Safety of combined use klopidogret, fibrin - specific or fibrin - nonspecific thrombolytic drugs and heparin was investigated at patients with an acute myocardial infarction. Frequency of clinically significant bleedings was similar to that that it was observed in case of combined use of thrombolytic means and heparin with acetylsalicylic acid.

Purpose of non-steroidal anti-inflammatory drugs together with klopidogrely demands care.

Inhibiting activity of one of enzymes of CYP2C9 cytochrome increases concentration of the medicines which are metabolized by means of this enzyme (Phenytoinum, Tolbutamidum).

Clinically significant pharmakodinamichesky interaction at use of a klopidogrel together with atenololy, nifedipine, phenobarbital, Cimetidinum, estrogen, digoxin, theophylline, antiacid means is noted.

Contraindications:

Hypersensitivity to any component of drug, a heavy liver failure, acute bleeding (for example, at a round ulcer or intracraneal hemorrhage), pregnancy, the lactation period, age up to 18 years (safety of use is not established).

With care

Klopidogrel, as well as other antiagregantny drugs, it is necessary to apply with care at patients at:
diseases of a liver and kidneys (moderate liver and/or renal failure);
the morbid conditions increasing risk of development of bleeding including at injuries and operations;
concomitant use of acetylsalicylic acid, non-steroidal anti-inflammatory drugs (including cyclooxygenase 2 inhibitors), heparin and inhibitors of a glycoprotein IIb/IIIa.

Use at pregnancy and feeding by a breast

In animal experiments it is shown that klopidogret and its metabolites get into breast milk, do not influence fertility and have no toxic effect on a fruit. However, in view of lack of sufficient data about safety, it is not recommended to use drug at pregnant women and the feeding women.

Overdose:

At a single dose in a dose of 1050 mg of a klopidogrel (14 tablets on 75 mg) no undesirable phenomena and need for use of special therapeutic measures were noted.

At a single dose in a dose of 600 mg of a klopidogrel (8 tablets on 75 mg) healthy volunteers, by-effects are noted. Increase in a bleeding time corresponded to the size registered after reception of a therapeutic dose (75 mg/days).

In need of bystry correction of the increased bleeding time transfusion of a platelet concentrate is recommended.

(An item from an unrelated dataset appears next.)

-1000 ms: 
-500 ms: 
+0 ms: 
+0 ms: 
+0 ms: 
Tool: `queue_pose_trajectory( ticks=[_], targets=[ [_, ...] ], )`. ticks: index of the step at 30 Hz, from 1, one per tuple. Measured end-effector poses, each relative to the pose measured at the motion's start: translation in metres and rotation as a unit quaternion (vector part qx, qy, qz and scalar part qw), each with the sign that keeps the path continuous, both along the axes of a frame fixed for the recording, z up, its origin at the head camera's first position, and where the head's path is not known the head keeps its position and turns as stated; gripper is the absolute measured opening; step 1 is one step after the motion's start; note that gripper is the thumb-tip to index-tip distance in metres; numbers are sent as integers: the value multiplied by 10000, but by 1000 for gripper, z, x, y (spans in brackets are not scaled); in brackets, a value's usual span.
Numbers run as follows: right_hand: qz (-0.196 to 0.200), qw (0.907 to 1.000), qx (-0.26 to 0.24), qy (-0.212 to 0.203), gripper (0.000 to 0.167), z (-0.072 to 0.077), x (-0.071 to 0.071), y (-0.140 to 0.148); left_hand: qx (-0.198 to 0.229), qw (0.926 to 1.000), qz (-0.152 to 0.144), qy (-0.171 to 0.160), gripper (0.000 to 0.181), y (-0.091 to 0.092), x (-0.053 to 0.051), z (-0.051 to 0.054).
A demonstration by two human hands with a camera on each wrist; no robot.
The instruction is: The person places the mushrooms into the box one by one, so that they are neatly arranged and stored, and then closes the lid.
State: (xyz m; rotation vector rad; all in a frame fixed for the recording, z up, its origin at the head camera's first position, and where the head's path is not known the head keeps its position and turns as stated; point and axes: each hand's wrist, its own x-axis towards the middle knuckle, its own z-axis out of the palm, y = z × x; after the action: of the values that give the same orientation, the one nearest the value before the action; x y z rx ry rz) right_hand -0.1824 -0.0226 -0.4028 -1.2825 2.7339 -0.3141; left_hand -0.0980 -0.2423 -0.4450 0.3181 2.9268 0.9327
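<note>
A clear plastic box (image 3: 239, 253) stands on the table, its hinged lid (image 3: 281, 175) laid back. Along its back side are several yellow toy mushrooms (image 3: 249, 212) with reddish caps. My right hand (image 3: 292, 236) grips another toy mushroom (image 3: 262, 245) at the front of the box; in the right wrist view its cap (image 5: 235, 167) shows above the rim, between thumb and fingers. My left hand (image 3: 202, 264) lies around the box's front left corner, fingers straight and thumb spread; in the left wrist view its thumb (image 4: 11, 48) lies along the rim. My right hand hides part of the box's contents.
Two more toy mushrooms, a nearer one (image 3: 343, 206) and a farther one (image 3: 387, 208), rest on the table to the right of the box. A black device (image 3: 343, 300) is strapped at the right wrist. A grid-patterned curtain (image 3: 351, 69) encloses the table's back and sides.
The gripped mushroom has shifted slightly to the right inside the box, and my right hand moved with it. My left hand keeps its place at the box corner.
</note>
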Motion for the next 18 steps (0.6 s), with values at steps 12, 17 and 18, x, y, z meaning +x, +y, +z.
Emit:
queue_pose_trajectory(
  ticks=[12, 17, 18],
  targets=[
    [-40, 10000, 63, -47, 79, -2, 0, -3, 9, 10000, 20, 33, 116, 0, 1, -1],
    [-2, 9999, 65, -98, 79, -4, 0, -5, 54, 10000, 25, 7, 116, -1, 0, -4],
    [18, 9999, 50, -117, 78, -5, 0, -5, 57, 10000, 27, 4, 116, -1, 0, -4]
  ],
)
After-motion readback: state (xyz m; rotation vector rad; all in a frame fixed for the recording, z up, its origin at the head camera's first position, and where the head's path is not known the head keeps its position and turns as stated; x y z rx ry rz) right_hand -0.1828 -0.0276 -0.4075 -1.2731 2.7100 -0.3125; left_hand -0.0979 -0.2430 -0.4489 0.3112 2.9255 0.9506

The specific antidote is not known.

Storage conditions:

Period of validity: 2 years. Not to apply after the termination of the period of validity specified on packaging. To store in the dry, protected from light place, at a temperature not above 25 °C. To store in the place, unavailable to children.

Issue conditions:

According to the recipe

Packaging:

Tablets, film coated, 75 mg.

On 10 tablets in a blister strip packaging. On 1, 2, 3, 6 or 9 blister strip packagings together with the application instruction in a pack from a cardboard.

On 14 tablets in a blister strip packaging. On 1 or 2 blister strip packagings together with the application instruction in a pack from a cardboard.